Faut-il un « guide des bonnes pratiques » ?

Samedi, exécutif et organisations professionnelles semblaient avoir trouvé un terrain d'entente afin « de renforcer, dans les tout prochains jours, la continuité de l’activité du secteur et la poursuite des chantiers » selon le communiqué du Ministère de travail. C'est donc à l'OPPBTP, un organisme paritaire de prévention des risques, qu’il revient de rédiger un « guide des bonnes pratiques ». « Ce n'est pas son rôle ! » réagi Frédéric Mau, de la CGT - Construction, Bois et Ameublement. Sans avis de la sphère médicale, « ce guide des bonnes pratiques ne peut pas être sanctuarisé ». Car sur les chantiers, « les gestes barrières sont inapplicables » poursuit le syndicaliste. « L'ADN de nos métiers c'est le travail en équipe. Sur le prêt d'outils, le port de charges lourdes... Les abris de chantiers sont souvent petits. Comment on fait ? Il y en a un qui mange dedans et le reste mange dehors ? » 

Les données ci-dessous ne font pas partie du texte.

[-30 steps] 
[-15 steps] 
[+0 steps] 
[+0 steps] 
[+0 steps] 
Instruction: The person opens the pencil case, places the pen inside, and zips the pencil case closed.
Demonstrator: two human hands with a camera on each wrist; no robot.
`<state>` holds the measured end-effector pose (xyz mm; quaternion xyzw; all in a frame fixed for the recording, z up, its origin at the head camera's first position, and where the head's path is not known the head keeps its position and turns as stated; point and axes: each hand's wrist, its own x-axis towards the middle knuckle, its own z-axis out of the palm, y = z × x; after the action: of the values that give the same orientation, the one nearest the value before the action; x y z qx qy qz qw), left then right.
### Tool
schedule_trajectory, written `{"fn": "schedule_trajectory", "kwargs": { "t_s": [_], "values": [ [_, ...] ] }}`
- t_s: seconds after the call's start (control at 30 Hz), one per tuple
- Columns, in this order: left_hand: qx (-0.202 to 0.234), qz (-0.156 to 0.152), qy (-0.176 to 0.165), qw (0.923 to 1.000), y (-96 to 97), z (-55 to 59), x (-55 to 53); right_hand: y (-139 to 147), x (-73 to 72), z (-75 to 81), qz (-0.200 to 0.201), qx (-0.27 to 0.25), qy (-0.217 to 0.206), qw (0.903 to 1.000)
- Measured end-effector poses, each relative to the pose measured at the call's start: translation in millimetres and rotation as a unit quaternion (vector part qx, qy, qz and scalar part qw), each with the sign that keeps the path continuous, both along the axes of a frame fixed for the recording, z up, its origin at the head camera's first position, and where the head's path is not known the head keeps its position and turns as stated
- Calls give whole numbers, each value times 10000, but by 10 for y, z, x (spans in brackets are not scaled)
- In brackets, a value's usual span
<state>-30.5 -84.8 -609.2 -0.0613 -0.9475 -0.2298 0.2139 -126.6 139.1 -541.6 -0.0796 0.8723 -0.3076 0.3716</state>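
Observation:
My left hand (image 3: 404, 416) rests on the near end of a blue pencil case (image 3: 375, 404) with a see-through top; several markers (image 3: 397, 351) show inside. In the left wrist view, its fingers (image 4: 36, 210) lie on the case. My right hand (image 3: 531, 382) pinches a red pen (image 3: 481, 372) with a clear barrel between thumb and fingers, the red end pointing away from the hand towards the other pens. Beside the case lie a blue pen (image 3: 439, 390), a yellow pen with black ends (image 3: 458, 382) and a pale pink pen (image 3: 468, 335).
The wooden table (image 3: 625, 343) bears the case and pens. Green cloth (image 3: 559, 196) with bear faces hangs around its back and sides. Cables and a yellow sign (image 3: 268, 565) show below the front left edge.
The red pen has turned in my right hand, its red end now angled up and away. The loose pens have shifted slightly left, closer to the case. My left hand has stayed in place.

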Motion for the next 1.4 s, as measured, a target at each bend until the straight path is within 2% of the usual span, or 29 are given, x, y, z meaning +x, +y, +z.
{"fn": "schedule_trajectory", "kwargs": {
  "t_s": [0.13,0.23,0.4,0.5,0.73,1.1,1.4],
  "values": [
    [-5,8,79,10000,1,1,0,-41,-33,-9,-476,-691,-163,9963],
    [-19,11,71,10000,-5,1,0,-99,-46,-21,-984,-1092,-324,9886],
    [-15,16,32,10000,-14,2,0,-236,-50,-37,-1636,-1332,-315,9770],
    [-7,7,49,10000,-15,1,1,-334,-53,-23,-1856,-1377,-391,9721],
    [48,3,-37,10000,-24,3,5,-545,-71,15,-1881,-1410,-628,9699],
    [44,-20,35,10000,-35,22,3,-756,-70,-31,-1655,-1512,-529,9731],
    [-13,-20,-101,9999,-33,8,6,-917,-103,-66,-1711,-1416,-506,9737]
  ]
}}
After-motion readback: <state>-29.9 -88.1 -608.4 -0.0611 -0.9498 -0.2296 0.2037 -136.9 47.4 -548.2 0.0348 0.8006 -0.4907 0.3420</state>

Pour Jacques Chanut, « l’objectif n’est pas de reprendre les chantiers à tout prix ». « Mais que ceux qui le veulent, ou le peuvent, puissent reprendre dans des conditions de sécurité optimum » tempère le président de la Fédération du bâtiment. Comment ? Par exemple « en organisant le travail comme on le fait sur l’amiante, avec les contraintes des chantiers à contamination » suggère Denis Dessus. A l’unisson de Frédéric Mau de la CGT, le président du Conseil de l’ordre des architectes en appelle à ne poursuivre « que ce qui relève de l’intérêt général, comme répondre aux besoins des bâtiments publics ou des particuliers qui subissent un sinistre » et à cesser toute activité non essentielle. Et il met en garde : « Les architectes, en qualité de maître d’œuvre, ont pouvoir pour s’opposer à la reprise d’un chantier et ils vont l'exercer ! » Même si cesser l’activité « est un déchirement. Nous avons 20 000 entreprises en France, qui souvent dégagent de faibles marges et ont peu de trésorerie ».

Olivier Poisson a quant à lui déjà fait des projections : le chiffre d’affaires de son entreprise de location de matériel « devrait chuter de 25% en mars et s’écrouler de 60 à 70% en avril ». Il reconnaît toutefois que « les banques jouent le jeu », lui permettant de décaler de 6 mois le paiement des traites de ses crédits afin de soulager sa trésorerie. « Le but sera de relancer l'activité au 2e semestre et de rattraper un peu le retard ». « Pour le moment le sujet est sanitaire » tranche Jacques Chanut. « Les histoires de fric, d’assurance, viendront ». D’ailleurs « il ne faut pas croire que les chantiers vont redémarrer comme ça » conclut-il. Même après la crise, « il va falloir être prudent pendant des semaines, si ce n’est des mois ».